Required work: Copy each line of the data beneath in which the word "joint" appears.

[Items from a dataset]
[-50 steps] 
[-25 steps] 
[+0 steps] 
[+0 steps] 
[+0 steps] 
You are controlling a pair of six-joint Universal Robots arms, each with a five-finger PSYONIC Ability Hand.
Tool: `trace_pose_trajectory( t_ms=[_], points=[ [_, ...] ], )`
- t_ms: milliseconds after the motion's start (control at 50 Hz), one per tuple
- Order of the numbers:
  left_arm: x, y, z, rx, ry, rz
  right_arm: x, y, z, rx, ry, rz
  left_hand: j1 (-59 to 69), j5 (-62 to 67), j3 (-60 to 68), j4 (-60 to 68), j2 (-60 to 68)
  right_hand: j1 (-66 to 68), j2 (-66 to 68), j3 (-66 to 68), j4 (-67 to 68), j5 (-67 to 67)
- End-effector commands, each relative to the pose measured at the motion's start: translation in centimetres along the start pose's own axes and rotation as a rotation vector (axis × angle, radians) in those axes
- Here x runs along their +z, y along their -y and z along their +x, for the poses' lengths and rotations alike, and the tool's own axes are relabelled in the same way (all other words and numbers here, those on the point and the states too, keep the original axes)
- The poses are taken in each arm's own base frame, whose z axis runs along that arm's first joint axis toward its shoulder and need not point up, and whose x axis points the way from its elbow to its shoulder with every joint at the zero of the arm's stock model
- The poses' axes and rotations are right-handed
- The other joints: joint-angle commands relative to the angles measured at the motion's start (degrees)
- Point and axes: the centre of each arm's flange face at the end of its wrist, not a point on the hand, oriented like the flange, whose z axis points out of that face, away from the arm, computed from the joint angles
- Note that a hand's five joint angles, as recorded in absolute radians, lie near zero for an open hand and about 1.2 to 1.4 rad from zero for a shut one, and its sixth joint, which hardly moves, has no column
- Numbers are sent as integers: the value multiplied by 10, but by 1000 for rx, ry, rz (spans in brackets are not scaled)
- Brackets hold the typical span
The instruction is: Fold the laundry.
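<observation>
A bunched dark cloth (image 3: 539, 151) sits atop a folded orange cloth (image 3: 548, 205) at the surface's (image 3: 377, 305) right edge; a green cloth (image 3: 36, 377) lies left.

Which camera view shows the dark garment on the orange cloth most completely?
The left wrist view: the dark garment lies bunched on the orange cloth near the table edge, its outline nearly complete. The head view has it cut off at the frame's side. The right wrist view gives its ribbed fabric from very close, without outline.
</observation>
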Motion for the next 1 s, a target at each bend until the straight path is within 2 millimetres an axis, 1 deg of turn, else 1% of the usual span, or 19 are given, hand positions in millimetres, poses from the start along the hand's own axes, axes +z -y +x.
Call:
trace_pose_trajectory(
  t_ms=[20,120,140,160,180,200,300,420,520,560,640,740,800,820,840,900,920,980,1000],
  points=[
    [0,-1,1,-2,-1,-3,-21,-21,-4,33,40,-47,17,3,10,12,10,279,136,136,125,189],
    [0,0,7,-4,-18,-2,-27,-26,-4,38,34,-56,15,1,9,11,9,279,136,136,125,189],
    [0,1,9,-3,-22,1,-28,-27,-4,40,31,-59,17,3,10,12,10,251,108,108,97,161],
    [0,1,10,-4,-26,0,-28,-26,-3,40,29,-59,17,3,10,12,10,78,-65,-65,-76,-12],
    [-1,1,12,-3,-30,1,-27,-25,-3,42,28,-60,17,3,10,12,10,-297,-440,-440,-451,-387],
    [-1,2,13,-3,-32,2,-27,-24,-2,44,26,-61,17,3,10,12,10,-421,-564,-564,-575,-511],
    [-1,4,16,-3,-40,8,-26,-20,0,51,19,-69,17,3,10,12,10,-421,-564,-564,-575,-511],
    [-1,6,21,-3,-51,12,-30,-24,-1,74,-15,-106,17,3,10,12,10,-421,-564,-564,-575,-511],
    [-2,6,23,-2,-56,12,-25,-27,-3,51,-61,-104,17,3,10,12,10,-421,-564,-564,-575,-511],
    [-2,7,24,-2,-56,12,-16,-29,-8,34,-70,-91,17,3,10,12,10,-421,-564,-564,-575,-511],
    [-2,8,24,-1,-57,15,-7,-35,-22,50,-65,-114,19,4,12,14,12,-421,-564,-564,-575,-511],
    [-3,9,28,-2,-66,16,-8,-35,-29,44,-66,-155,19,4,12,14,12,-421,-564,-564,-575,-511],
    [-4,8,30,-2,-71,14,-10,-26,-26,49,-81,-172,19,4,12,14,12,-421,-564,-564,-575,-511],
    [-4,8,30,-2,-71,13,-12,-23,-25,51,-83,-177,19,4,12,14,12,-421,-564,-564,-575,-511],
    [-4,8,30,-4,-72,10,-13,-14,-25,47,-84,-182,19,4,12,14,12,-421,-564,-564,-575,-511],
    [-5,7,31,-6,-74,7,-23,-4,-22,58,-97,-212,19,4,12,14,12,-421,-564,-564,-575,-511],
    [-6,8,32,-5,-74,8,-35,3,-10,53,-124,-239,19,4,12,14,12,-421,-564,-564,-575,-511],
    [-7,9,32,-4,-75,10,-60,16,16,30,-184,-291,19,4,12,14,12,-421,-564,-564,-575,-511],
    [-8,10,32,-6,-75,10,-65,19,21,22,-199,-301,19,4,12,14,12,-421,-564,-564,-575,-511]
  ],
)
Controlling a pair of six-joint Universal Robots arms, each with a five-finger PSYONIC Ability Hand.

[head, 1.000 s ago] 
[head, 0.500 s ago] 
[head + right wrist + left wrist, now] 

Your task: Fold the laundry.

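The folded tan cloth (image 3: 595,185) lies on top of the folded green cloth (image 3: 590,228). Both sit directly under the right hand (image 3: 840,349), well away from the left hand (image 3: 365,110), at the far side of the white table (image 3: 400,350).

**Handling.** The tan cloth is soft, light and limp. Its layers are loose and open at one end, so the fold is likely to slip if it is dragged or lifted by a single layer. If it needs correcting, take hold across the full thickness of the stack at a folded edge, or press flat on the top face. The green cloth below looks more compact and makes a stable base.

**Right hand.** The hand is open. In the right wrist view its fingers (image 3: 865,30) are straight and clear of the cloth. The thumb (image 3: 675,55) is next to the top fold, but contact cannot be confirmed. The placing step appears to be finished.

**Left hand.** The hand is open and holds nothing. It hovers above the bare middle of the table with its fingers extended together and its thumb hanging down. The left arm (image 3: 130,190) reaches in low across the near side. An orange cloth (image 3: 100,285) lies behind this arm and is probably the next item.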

Finished exercise:
You are controlling a pair of six-joint Universal Robots arms, each with a five-finger PSYONIC Ability Hand.
- The poses are taken in each arm's own base frame, whose z axis runs along that arm's first joint axis toward its shoulder and need not point up, and whose x axis points the way from its elbow to its shoulder with every joint at the zero of the arm's stock model
- The other joints: joint-angle commands relative to the angles measured at the motion's start (degrees)
- Point and axes: the centre of each arm's flange face at the end of its wrist, not a point on the hand, oriented like the flange, whose z axis points out of that face, away from the arm, computed from the joint angles
- Note that a hand's five joint angles, as recorded in absolute radians, lie near zero for an open hand and about 1.2 to 1.4 rad from zero for a shut one, and its sixth joint, which hardly moves, has no column
Controlling a pair of six-joint Universal Robots arms, each with a five-finger PSYONIC Ability Hand.

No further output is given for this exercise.